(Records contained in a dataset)
--- --- ---
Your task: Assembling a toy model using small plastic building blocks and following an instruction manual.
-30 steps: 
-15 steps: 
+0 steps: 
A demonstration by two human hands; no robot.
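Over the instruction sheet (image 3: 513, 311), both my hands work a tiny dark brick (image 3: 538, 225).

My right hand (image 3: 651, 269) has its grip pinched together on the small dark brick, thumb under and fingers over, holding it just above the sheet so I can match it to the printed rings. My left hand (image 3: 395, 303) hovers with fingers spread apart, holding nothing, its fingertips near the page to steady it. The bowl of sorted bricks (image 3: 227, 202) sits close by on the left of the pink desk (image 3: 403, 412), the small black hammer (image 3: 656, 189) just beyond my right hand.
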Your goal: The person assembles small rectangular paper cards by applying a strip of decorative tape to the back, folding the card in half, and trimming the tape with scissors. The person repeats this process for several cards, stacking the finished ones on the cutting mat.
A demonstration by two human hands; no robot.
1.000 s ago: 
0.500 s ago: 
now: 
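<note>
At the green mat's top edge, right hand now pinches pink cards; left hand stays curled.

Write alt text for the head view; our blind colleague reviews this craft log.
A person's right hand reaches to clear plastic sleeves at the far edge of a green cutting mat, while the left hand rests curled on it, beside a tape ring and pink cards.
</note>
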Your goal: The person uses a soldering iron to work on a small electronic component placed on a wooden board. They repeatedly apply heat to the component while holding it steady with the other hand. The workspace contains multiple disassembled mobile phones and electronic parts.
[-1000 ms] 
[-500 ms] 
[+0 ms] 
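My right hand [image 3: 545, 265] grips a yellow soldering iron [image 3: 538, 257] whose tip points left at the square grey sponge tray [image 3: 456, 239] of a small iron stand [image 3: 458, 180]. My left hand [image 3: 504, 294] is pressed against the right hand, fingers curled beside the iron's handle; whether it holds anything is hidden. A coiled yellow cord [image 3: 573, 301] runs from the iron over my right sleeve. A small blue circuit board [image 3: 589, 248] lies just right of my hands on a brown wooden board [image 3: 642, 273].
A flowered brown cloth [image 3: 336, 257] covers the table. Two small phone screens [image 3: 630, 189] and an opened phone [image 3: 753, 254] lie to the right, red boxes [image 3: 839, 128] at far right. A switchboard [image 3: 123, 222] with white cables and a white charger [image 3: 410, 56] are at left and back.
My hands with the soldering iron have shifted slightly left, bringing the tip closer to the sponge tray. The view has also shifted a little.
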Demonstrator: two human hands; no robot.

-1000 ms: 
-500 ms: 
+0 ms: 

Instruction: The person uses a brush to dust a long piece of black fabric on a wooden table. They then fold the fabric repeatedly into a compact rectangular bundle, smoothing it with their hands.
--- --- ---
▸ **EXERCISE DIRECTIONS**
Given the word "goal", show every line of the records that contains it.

▸ **REPLY**
Your goal: The person assembles small rectangular paper cards by applying a strip of decorative tape to the back, folding the card in half, and trimming the tape with scissors. The person repeats this process for several cards, stacking the finished ones on the cutting mat.
Your goal: The person uses a soldering iron to work on a small electronic component placed on a wooden board. They repeatedly apply heat to the component while holding it steady with the other hand. The workspace contains multiple disassembled mobile phones and electronic parts.

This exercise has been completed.